Q1 CPI is expected to have increased by 0.4%, which would be a slight slowing of the pace from 0.5% prior. On an annualized basis, that would put it at 2.0%, an uptick from the 1.8% registered prior. This would the inflation rate at the bottom of the RBA’s target range of 2-3%. But, since this measure includes some more volatile components, it’s not the one that is likely to determine RBA policy.
Weighted median CPI is expected to also increase at 0.4%, remaining flat compared to the prior quarter. On an annualized basis, that implies inflation was at 1.7%, and that is below the RBA’s target, although it’s at the same rate as the prior quarter.

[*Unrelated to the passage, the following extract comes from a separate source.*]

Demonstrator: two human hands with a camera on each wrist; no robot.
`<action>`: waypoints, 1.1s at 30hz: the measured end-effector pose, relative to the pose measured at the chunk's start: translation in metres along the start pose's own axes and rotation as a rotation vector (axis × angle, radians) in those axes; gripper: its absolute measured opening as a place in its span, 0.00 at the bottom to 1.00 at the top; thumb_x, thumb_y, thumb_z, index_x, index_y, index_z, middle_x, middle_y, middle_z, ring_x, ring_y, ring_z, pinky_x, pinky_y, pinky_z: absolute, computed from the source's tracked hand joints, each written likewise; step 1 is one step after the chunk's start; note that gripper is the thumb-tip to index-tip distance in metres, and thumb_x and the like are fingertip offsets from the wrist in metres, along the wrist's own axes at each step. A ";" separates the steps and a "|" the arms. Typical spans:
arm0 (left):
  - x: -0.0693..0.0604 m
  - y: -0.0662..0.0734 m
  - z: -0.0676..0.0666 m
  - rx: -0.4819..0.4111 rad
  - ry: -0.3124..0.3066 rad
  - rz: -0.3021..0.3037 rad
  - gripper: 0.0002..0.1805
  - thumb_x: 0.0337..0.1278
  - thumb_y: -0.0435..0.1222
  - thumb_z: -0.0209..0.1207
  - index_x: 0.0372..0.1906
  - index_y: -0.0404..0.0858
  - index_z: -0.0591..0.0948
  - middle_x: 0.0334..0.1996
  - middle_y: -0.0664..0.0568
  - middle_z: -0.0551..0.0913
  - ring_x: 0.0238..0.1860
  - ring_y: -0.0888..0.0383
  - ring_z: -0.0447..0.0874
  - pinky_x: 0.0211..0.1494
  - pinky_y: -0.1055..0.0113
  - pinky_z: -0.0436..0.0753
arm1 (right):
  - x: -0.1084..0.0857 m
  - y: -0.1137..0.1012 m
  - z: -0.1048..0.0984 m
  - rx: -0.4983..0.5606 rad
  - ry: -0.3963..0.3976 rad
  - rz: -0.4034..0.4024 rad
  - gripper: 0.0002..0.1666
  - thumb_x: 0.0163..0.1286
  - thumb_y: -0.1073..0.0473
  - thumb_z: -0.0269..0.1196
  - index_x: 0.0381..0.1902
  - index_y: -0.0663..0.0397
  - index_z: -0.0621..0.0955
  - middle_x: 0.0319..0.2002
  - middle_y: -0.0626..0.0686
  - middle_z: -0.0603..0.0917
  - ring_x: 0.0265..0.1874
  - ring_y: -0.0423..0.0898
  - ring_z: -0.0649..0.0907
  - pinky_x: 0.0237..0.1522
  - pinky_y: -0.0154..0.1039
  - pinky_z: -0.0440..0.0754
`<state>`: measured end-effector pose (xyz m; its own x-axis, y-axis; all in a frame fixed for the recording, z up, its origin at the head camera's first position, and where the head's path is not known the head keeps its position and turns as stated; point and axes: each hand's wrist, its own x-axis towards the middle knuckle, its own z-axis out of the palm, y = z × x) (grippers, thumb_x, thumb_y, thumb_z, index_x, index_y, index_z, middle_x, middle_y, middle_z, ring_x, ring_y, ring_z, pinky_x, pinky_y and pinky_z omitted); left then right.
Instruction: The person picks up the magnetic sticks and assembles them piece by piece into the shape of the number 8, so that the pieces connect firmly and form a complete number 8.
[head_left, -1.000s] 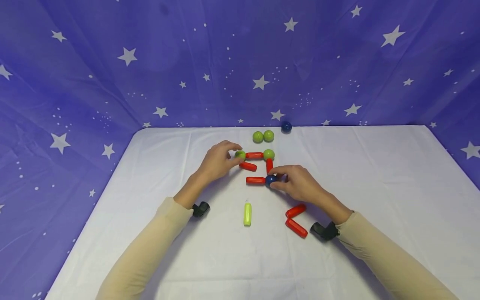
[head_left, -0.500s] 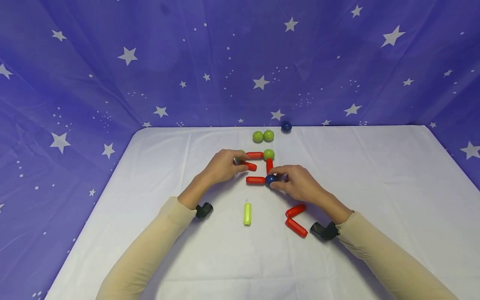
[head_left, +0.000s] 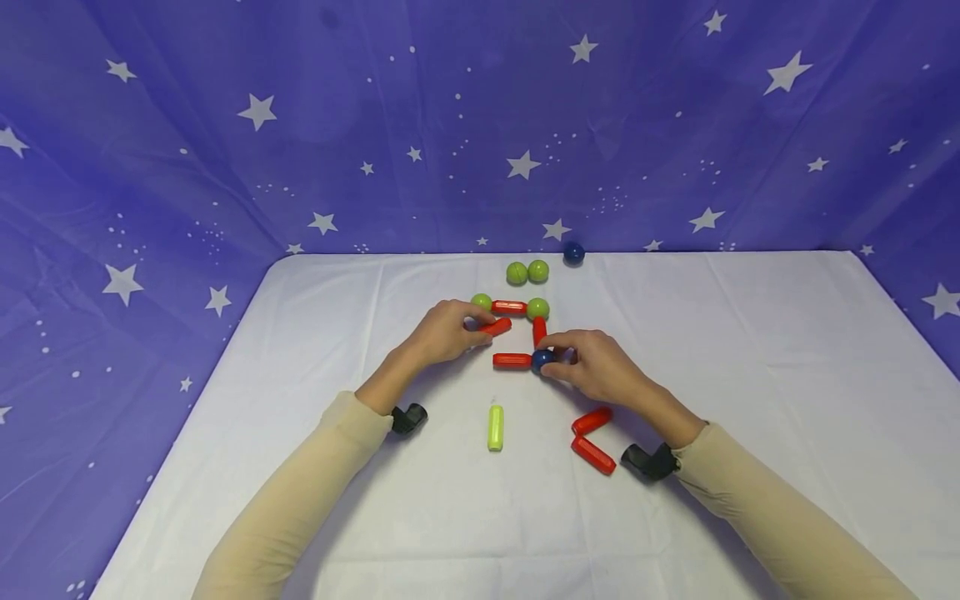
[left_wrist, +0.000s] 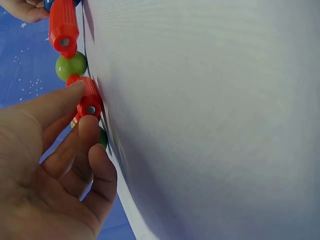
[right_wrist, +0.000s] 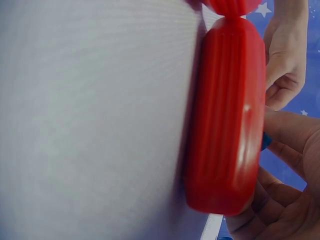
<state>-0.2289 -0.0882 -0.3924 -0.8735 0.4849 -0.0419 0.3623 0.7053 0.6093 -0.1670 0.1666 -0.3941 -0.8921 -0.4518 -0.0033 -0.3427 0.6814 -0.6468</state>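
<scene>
White-clothed worktop (head_left: 360, 517), starry purple backdrop (head_left: 480, 125), and two hands busy around mid-frame. Left hand (head_left: 442, 332) has a short red rod (head_left: 497, 327) pinched between thumb and fingers, just left of centre. Right hand (head_left: 596, 365) is pinching a blue ball (head_left: 542, 361) a bit lower and to the right, so both grips are occupied.

That blue ball has one red stick (head_left: 512, 361) running left and a second red stick (head_left: 539, 332) going up to a green ball (head_left: 537, 309). From there a top red stick (head_left: 510, 307) heads left to a corner green ball (head_left: 482, 302).

Now the murky bits: left fingers cover the pinched rod's left end, so I can't tell if it touches that corner ball, which is partly covered too. In the left wrist view most of it sits behind the fingers. Right wrist view is mostly one huge red piece (right_wrist: 225, 120), no clue which one, and the right hand gets chopped off by the right edge, with just a sliver of blue peeking out. Beige sleeves (head_left: 292, 500) run out of frame at the bottom.
</scene>
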 end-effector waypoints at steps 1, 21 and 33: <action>0.000 0.000 0.000 0.003 0.000 -0.002 0.16 0.58 0.38 0.69 0.51 0.41 0.86 0.47 0.53 0.85 0.47 0.55 0.78 0.53 0.59 0.74 | 0.000 0.000 0.000 0.000 0.001 -0.001 0.20 0.63 0.61 0.71 0.54 0.53 0.84 0.37 0.48 0.84 0.32 0.46 0.79 0.34 0.39 0.79; 0.001 -0.004 0.002 -0.038 0.006 -0.039 0.17 0.58 0.38 0.69 0.51 0.37 0.86 0.41 0.51 0.86 0.40 0.55 0.77 0.45 0.62 0.75 | -0.001 0.000 0.002 0.012 0.001 0.016 0.20 0.63 0.61 0.71 0.53 0.53 0.84 0.37 0.48 0.84 0.33 0.47 0.79 0.33 0.39 0.79; -0.014 -0.006 -0.001 -0.275 0.046 -0.212 0.15 0.63 0.38 0.64 0.51 0.35 0.86 0.41 0.46 0.85 0.22 0.57 0.77 0.27 0.68 0.75 | -0.001 -0.002 0.000 0.009 0.005 0.023 0.20 0.62 0.61 0.71 0.54 0.52 0.84 0.36 0.48 0.84 0.33 0.46 0.79 0.34 0.39 0.79</action>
<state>-0.2193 -0.0992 -0.3950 -0.9360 0.3145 -0.1582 0.0759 0.6191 0.7816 -0.1649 0.1655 -0.3929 -0.9013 -0.4331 -0.0143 -0.3193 0.6861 -0.6537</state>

The RBA Trimmed Mean CPI is a little worse, though on a quarterly basis we can expect it to also come in at 0.4%, maintaining stable compared to the prior quarter. On an annualized basis, however, this implies a drop to 1.7% from 1.8%. It’s this move away from the bank’s targets that is worrying analysts.
The Reaction to the Data
Recently, the RBA changed its stance to a more dovish outlook. It replaced the expectation that the next rate hike would be to the upside with an indication that it will be able to go either way.
The longer inflation remains below target, the higher the likelihood the next rate move will be to the downside. And there is quite a lot of speculation that if this inflation data were to miss, the RBA would again change its stance. It might even hint at a rate cut in the near future!
This is the position of the ANZ banking group, which, in a note to analysts, said that fuel prices are likely to have pushed inflation down. They are expecting a core rate of just 0.3%, arguing for the scenario of a rate cut in May.
A minimal increase in the inflation rate would only be marginally helpful in putting off speculation of an RBA cut since the adjusted rates would have to increase at least three decimals on an annualized basis to bring the rate in line with targets.
Although most of the economic indicators, like the recent PMI, show that the Aussie economy remains expansive, the trend remains less positive. And it would require more than just one positive data point to change direction.